■ **Source material**:
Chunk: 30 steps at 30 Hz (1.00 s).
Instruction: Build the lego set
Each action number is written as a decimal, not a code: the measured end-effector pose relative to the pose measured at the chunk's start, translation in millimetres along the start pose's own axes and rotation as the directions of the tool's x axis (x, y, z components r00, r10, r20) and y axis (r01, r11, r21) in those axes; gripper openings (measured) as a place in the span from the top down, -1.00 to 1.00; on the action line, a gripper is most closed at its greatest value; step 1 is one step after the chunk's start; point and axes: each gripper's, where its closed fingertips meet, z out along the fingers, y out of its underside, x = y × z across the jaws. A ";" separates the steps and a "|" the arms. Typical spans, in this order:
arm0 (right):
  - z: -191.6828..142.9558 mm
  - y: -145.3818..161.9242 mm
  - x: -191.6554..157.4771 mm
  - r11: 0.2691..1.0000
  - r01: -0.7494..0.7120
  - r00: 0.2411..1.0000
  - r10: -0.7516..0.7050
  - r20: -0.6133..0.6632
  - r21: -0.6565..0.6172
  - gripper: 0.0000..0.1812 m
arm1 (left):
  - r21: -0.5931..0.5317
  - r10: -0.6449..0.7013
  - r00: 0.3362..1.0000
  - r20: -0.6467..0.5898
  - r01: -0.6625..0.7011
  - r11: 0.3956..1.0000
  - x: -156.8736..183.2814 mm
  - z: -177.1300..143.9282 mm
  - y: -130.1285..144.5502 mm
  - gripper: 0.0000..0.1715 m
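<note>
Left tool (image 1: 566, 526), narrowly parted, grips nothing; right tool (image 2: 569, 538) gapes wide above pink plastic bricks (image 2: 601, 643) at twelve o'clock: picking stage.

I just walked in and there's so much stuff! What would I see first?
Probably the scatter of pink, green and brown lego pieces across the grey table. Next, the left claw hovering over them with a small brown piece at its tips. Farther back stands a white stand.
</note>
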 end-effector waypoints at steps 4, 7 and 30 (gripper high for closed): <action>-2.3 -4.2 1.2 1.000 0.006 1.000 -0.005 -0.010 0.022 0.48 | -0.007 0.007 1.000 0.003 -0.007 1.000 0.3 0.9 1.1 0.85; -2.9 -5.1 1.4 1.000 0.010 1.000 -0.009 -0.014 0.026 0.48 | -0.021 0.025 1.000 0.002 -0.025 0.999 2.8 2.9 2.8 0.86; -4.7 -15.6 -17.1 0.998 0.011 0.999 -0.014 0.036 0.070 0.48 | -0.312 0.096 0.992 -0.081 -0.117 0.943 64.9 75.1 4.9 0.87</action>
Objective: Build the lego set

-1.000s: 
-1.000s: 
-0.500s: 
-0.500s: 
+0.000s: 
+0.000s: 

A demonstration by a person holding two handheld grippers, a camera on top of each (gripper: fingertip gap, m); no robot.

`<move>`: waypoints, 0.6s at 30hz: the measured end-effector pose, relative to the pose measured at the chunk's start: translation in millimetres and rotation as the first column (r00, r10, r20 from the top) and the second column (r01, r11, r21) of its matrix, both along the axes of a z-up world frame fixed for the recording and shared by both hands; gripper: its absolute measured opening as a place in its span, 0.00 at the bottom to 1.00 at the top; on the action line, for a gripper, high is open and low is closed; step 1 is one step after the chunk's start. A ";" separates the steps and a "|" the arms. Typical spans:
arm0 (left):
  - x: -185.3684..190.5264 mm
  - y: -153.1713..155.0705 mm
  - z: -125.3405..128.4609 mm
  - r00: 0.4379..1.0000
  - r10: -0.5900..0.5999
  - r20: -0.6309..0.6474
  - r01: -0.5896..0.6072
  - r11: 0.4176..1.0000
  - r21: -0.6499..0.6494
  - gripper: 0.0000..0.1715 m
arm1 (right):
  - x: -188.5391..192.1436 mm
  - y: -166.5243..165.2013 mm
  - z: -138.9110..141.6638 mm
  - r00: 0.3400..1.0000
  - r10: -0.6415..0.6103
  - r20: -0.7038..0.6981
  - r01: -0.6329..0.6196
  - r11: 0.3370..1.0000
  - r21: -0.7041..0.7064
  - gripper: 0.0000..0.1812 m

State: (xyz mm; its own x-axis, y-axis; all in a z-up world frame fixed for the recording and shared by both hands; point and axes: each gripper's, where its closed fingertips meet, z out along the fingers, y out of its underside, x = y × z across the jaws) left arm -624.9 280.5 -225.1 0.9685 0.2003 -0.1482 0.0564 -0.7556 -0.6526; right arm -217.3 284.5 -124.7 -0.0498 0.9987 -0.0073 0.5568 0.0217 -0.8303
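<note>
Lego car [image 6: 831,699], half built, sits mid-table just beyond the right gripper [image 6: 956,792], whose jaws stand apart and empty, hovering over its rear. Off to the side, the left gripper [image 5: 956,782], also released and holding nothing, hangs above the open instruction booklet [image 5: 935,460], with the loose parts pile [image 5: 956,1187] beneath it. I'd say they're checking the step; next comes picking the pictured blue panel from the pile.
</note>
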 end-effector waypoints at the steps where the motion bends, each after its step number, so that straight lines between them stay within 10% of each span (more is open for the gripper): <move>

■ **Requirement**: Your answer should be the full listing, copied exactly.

■ **Solution below**:
Chunk: 30 steps at 30 Hz (1.00 s).
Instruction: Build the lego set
Each action number is written as a decimal, not a code: the measured end-effector pose relative to the pose measured at the chunk's start, translation in millimetres along the start pose's own axes and rotation as the directions of the tool's x axis (x, y, z components r00, r10, r20) and y axis (r01, r11, r21) in those axes; gripper openings (measured) as a place in the span from the top down, -1.00 to 1.00; on the action line, a gripper is most closed at its greatest value; step 1 is one step after the chunk's start; point and axes: each gripper's, where its closed fingertips meet, z out along the fingers, y out of its underside, x = y × z across the jaws. A ";" separates the steps and a "|" the arms. Typical spans, in this order:
arm0 (right):
  - z: -191.6828..142.9558 mm
  - y: -145.3818..161.9242 mm
  - x: -191.6554..157.4771 mm
  - r11: 0.2691..1.0000
  - r01: -0.7494..0.7120
  - r00: 0.2411..1.0000
  - r10: -0.7516..0.7050
  - r20: -0.6133..0.6632
  - r21: -0.6565..0.6172
  - gripper: 0.0000..0.1812 m
arm1 (left):
  - r21: -0.5931..0.5317
  - r10: -0.6449..0.7013
  - r00: 0.3362..1.0000
  - r20: -0.6467..0.5898
  - r01: -0.6625..0.7011
  - r11: 0.3956..1.0000
  - x: -156.8736..183.2814 mm
  - z: -177.1300..143.9282 mm
  - y: -130.1285..144.5502 mm
  - gripper: 0.0000..0.1715 m
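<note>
Left tool (image 1: 566, 526), narrowly parted, grips nothing; right tool (image 2: 569, 538) gapes wide above pink plastic bricks (image 2: 601, 643) at twelve o'clock: picking stage.

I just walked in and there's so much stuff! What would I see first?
Probably the scatter of pink, green and brown lego pieces across the grey table. Next, the left claw hovering over them with a small brown piece at its tips. Farther back stands a white stand.
</note>
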 end-effector waypoints at steps 4, 7 and 30 (gripper high for closed): <action>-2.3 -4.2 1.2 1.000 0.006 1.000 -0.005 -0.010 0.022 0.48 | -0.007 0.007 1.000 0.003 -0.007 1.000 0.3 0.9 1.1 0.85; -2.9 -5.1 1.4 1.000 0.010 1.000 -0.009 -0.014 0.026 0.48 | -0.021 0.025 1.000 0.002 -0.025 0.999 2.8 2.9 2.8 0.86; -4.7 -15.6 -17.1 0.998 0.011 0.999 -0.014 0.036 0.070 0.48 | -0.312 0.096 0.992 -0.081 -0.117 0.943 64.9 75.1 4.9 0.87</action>
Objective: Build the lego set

-1.000s: 
-1.000s: 
-0.500s: 
-0.500s: 
+0.000s: 
+0.000s: 

A demonstration by a person holding two handheld grippers, a camera on top of each (gripper: fingertip gap, m); no robot.

`<move>`: waypoints, 0.6s at 30hz: the measured end-effector pose, relative to the pose measured at the chunk's start: translation in millimetres and rotation as the first column (r00, r10, r20 from the top) and the second column (r01, r11, r21) of its matrix, both along the axes of a z-up world frame fixed for the recording and shared by both hands; gripper: its absolute measured opening as a place in its span, 0.00 at the bottom to 1.00 at the top; on the action line, for a gripper, high is open and low is closed; step 1 is one step after the chunk's start. A ";" separates the steps and a "|" the arms. Typical spans:
arm0 (left):
  - x: -185.3684..190.5264 mm
  - y: -153.1713..155.0705 mm
  - z: -125.3405..128.4609 mm
  - r00: 0.4379..1.0000
  - r10: -0.5900..0.5999
  - r20: -0.6309..0.6474
  - r01: -0.5896..0.6072
  - r11: 0.4176..1.0000
  - r21: -0.6499..0.6494
  - gripper: 0.0000..0.1715 m
arm1 (right):
  - x: -188.5391..192.1436 mm
  - y: -166.5243..165.2013 mm
  - z: -138.9110..141.6638 mm
  - r00: 0.3400..1.0000
  - r10: -0.6415..0.6103
  - r20: -0.7038..0.6981
  - r01: -0.6329..0.6196
  - r11: 0.3370..1.0000
  - r21: -0.7041..0.7064
  - gripper: 0.0000..0.1812 m

State: (xyz mm; its own x-axis, y-axis; all in a z-up world frame fixed for the recording and shared by both hands; point and axes: each gripper's, where its closed fingertips meet, z out along the fingers, y out of its underside, x = y × z across the jaws) left arm -624.9 280.5 -225.1 0.9685 0.2003 -0.1482 0.0564 -0.7556 -0.6526; right arm -217.3 284.5 -124.7 -0.0498 0.9987 -0.0073 0.5568 0.0217 -0.8303
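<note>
Lego car [image 6: 831,699], half built, sits mid-table just beyond the right gripper [image 6: 956,792], whose jaws stand apart and empty, hovering over its rear. Off to the side, the left gripper [image 5: 956,782], also released and holding nothing, hangs above the open instruction booklet [image 5: 935,460], with the loose parts pile [image 5: 956,1187] beneath it. I'd say they're checking the step; next comes picking the pictured blue panel from the pile.
</note>
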 end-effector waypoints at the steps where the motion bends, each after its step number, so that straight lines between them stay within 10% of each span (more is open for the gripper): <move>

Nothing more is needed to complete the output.